Recap: CHHS Director, Staff, Take Center Stage at Maryland Governor’s Forum on Public Safety
On January 13, 2011, CHHS Director Michael Greenberger and CHHS staffers Robin Clark, Emily Cornette, Dave McDonough, Eric Oddo, and Lori Stone took part in Governor Martin O’Malley’s Public Safety and Security Forum at Navy-Marine Corps Memorial Stadium in Annapolis. The forum brought together an enthusiastic collection of local, state, federal, non-profit, and private actors and stakeholders from all sectors of public service throughout Maryland.

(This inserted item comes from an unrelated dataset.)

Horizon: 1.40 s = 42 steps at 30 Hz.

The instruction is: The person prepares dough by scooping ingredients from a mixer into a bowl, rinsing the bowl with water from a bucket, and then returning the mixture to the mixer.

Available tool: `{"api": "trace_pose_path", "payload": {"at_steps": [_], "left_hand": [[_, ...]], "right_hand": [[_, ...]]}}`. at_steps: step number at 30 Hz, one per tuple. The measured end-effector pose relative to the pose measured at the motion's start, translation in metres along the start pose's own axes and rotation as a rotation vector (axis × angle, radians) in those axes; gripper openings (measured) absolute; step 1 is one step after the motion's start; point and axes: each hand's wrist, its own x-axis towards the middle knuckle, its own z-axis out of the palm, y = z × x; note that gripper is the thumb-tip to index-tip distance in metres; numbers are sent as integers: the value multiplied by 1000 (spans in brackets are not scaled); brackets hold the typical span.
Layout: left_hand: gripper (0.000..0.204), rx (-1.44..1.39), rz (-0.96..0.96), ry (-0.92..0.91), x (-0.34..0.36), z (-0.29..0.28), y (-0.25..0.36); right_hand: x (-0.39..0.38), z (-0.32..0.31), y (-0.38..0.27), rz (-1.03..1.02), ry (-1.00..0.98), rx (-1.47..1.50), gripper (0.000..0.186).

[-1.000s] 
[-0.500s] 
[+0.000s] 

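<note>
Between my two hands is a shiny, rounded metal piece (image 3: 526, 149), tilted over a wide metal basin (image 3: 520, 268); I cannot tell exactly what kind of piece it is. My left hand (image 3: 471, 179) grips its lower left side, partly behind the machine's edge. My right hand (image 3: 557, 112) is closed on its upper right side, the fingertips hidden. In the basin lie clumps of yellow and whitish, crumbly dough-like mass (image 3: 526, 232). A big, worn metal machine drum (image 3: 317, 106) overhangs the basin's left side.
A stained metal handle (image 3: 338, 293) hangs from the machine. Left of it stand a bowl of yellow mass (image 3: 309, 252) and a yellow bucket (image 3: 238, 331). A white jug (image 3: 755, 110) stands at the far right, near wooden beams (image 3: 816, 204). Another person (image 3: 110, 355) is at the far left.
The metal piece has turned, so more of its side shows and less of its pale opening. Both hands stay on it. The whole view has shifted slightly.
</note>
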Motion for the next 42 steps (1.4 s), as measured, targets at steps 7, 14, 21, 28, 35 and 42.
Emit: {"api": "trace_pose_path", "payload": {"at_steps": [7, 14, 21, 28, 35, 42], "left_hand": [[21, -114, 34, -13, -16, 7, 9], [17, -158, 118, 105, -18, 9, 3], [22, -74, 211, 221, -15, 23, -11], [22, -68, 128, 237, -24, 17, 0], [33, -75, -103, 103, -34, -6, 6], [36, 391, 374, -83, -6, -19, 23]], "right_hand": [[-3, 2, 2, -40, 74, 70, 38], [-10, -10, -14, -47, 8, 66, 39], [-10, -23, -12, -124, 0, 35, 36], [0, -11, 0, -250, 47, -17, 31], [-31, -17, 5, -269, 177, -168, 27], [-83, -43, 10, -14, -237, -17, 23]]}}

Governor O’Malley led off the day by introducing the main objectives of his Administration’s “Maryland Forward” initiative, the four major pillars of which are Skills, Sustainability, Health, and Security. He explained that setting goals, exhibiting fiscal responsibility, changing course when necessary, sound performance measurement, innovation, and cross-border collaboration are the means to achieve those ends.
Subject matter experts facilitated morning breakout sessions and early afternoon general plenary sessions, the conclusions of which were presented to the Governor in the form of recommendations at the end of the afternoon.

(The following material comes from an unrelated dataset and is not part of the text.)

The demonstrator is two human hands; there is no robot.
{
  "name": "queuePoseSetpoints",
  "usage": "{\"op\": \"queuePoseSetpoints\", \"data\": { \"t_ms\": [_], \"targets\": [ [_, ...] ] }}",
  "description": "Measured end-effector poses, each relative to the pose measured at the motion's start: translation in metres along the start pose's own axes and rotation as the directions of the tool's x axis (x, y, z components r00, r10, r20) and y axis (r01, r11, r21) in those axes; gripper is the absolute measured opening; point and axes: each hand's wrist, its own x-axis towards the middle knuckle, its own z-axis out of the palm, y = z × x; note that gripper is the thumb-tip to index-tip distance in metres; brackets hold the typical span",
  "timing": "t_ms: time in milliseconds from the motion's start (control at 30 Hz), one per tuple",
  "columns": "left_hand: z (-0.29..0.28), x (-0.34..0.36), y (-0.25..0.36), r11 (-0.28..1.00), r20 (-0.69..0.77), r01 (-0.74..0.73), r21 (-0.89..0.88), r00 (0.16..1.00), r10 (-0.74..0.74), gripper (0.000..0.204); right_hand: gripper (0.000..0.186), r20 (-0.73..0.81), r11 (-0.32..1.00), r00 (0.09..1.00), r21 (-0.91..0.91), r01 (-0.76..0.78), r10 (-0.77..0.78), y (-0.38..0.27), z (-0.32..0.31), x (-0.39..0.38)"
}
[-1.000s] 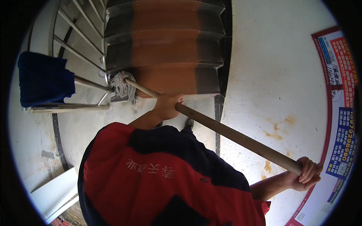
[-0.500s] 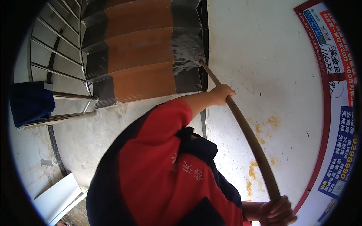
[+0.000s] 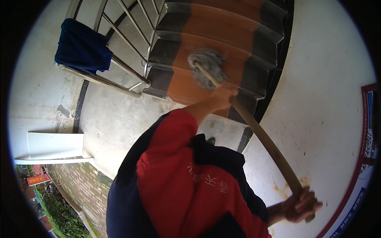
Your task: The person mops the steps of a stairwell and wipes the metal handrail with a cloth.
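Observation:
A mop with a long wooden handle [image 3: 266, 141] slants from the stairs down to the lower right. Its grey, stringy head [image 3: 212, 65] lies spread on the brown middle strip of a low step, slightly blurred. My left hand [image 3: 223, 97] is closed around the handle a short way above the mop head. Close to the handle's upper end, my right hand [image 3: 301, 204] has its fingers wrapped round the wood. Both arms reach out from my red and dark blue top.
Stairs [image 3: 222, 20] with black sides rise ahead. A metal railing [image 3: 127, 37] borders them on the left, with a dark blue cloth [image 3: 83, 45] over its end. A white wall [image 3: 313, 115] with a red-edged poster runs along the right. A white panel [image 3: 55, 146] stands lower left, near brick paving.
The mop head has swept from the step's right end by the wall leftward to the brown strip, both hands still gripping the handle. My view has turned, showing more of the left side.

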Motion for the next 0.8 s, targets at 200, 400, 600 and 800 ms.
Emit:
{"op": "queuePoseSetpoints", "data": {
  "t_ms": [200,400,600,800],
  "targets": [
    [-0.082,-0.071,-0.137,0.935,-0.275,0.352,0.052,0.905,-0.325,0.023,0.026,0.453,0.987,0.877,-0.064,-0.149,0.162,0.095,0.104,0.03],
    [-0.114,-0.102,-0.106,0.976,-0.528,0.218,0.006,0.83,-0.182,0.01,0.018,0.443,0.999,0.895,-0.046,-0.026,0.043,0.068,0.136,0.026],
    [-0.109,-0.136,-0.059,0.97,-0.187,0.173,-0.171,0.961,-0.204,0.006,0.018,0.551,0.984,0.833,0.111,-0.136,0.053,-0.001,0.157,0.016],
    [-0.096,-0.182,-0.141,0.925,-0.001,0.36,-0.121,0.932,-0.362,0.014,0.019,0.635,0.984,0.766,0.045,-0.171,0.104,0.067,0.217,-0.027]
  ]
}}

In addition to co-facilitating the “Homeland Security: Emergency Management” breakout session with Mark F. Hubbard of the Baltimore County Office of Homeland Security and Emergency Management, Professor Greenberger conducted the afternoon Homeland Security Plenary, which allowed practitioners to ask questions and offer expertise on five core goals: Interoperable Communications, Intelligence/Information Sharing, Vulnerability Assessment, CCTV, and Transportation Security.

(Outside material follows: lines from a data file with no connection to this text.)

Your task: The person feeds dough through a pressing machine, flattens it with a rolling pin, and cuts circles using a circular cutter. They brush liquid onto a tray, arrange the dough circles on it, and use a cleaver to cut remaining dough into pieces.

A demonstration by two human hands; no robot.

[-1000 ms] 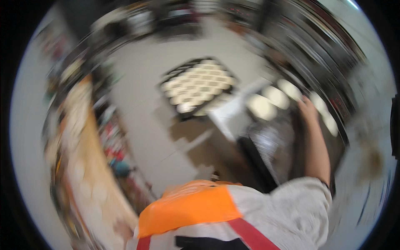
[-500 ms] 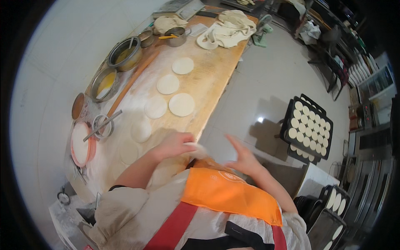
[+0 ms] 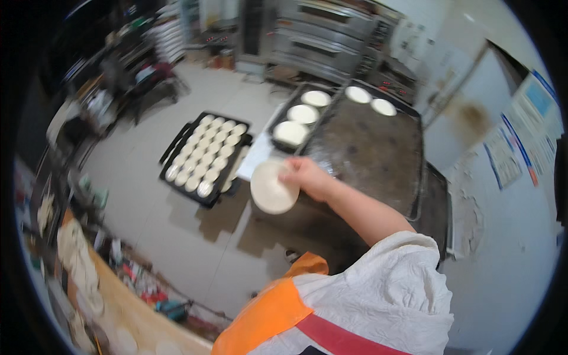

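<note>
My right hand (image 3: 302, 175) pinches a thin, flat, pale dough round (image 3: 269, 195) by its right side, holding it in the air just left of a large dark baking tray (image 3: 376, 160). Two dough rounds (image 3: 358, 94) lie along that tray's far edge. A second dark tray (image 3: 277, 131) beside it holds three rounds (image 3: 303, 113) in a line. Below and behind the held round shows a white surface (image 3: 254, 153). My left hand is out of view.
A rack of black trays (image 3: 165, 170) with many small dough discs stands on the tiled floor at left. A steel oven (image 3: 316, 47) is behind the trays. A wooden worktable (image 3: 136, 319) with dough runs along the lower left; a white wall (image 3: 509, 236) is at right.
The view has swung from the worktable toward the baking trays and oven. My right hand now carries a round out over beside the trays. My left hand has left the view.
</note>
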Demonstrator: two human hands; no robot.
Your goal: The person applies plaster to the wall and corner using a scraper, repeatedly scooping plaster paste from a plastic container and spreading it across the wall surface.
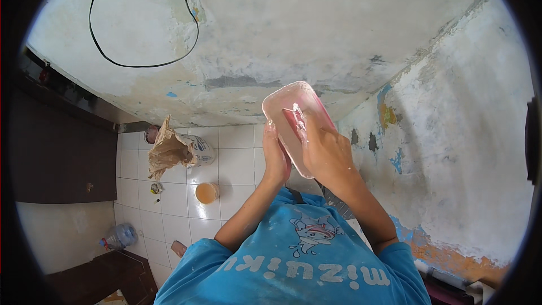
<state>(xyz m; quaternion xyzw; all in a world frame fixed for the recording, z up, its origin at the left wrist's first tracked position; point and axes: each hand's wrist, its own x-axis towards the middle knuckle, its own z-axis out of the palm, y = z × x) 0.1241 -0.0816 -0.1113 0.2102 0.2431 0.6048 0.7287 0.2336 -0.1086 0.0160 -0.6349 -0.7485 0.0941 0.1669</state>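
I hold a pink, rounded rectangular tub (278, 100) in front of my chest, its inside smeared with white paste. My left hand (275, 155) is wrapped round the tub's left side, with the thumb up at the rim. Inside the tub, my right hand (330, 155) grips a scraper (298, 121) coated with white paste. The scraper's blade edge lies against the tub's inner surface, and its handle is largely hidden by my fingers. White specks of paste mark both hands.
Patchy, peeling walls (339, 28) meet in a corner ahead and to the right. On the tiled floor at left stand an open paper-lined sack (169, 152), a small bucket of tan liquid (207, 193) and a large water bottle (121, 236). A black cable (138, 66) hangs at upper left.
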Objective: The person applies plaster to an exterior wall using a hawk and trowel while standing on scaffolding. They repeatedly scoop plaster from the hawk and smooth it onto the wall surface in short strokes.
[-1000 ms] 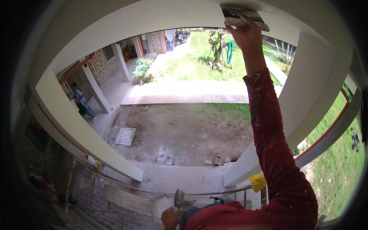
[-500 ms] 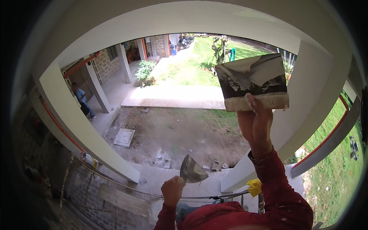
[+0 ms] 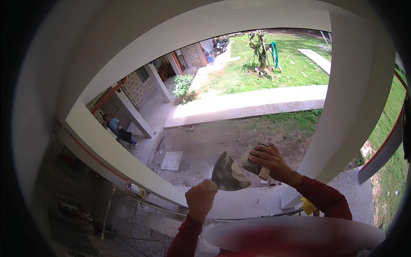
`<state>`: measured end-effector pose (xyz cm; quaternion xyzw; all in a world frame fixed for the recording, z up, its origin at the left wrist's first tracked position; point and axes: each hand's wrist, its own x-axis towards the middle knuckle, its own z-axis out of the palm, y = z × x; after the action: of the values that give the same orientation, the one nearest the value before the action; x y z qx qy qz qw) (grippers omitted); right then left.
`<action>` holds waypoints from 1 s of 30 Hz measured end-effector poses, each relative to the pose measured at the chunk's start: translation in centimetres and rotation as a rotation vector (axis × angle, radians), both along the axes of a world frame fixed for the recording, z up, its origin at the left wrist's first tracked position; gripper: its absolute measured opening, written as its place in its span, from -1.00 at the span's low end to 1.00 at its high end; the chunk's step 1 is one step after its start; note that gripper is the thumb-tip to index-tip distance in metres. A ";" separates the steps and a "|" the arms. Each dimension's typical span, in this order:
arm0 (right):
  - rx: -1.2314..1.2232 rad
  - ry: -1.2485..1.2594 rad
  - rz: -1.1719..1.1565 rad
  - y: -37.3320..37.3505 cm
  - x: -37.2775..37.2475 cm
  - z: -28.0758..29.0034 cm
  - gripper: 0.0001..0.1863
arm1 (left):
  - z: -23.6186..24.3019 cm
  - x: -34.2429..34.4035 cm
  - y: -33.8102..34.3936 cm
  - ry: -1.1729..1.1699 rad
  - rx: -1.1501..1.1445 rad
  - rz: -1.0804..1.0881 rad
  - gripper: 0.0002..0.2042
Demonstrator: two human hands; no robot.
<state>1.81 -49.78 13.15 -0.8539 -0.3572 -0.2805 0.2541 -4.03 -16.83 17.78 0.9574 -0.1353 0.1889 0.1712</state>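
My left hand (image 3: 199,199) is closed on the handle of a wide fan-shaped putty knife (image 3: 229,173), its metal blade upright and carrying pale filler. Just right of it, my right hand (image 3: 276,165) grips a flat rectangular spreader (image 3: 252,152) with a pale handle edge, fingers across its back. The spreader is tilted and close to the putty knife's blade; I cannot tell if they touch. Both red sleeves are speckled with pale spots.
A white arched beam (image 3: 201,17) and columns (image 3: 342,107) frame a courtyard below. A railing (image 3: 227,219) with a yellow cloth (image 3: 308,205) runs beneath my hands. A person in light blue (image 3: 114,126) is in the left walkway; a tree (image 3: 261,55) stands on the lawn.
My right hand has come down from the soffit with the spreader, beside the putty knife. My left hand has risen with the knife. The view has turned and the walkway person has bent forward.
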 end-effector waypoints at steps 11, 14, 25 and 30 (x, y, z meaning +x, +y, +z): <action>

In terms of Interoperable Communications, Professor Greenberger recommended to Governor O’Malley that the state seek legislation to create a board that can maintain uniformity and establish best practices across jurisdictions. One of the established best practice recommendations is to develop protocols to ensure that systems are not overloaded with unnecessary and frivolous data. These protocols would ensure that timely, concise, and appropriate information can reach the essential parties during an emergency.
Regarding Intelligence/Information Sharing, Professor Greenberger explained that the need for a unified classification system for security clearance is substantial, as the fragmentation of the current systems can make acquiring information cumbersome and inefficient. He also emphasized the importance of the cross-jurisdictional sharing of data, and reiterated the Virtual Command Center that certain personnel can acquire on their Blackberries.
The fact that 85% of critical infrastructure in the U.S. is owned by the private sector creates a challenge when addressing vulnerability assessments. Professor Greenberger stressed that public/private coordination in this arena is imperative, and recommended that local jurisdictions and private entities could benefit from identifying key personnel whom can play a part in infrastructure protection.
There are currently 8,400 Closed-Circuit TVs operating in Maryland. In his recommendation to Governor O’Malley, Professor Greenberger emphasized the criticality of CCTV feeds being able to reach first responders swiftly and seamlessly, and the endless benefits that could ensue from a statewide cross-jurisdictional Memorandum of Agreement to share feeds.
Finally, in terms of Transportation Security, Professor Greenberger stressed the importance of ensuring that all state and local first responders are properly equipped with the state-of-the-art equipment necessary to mitigate and respond to threats directed toward the state’s ports, airports, train stations, subways, and rail lines. Annual functional and full-scale exercises are paramount in ensuring adequate preparedness and to address potential gaps.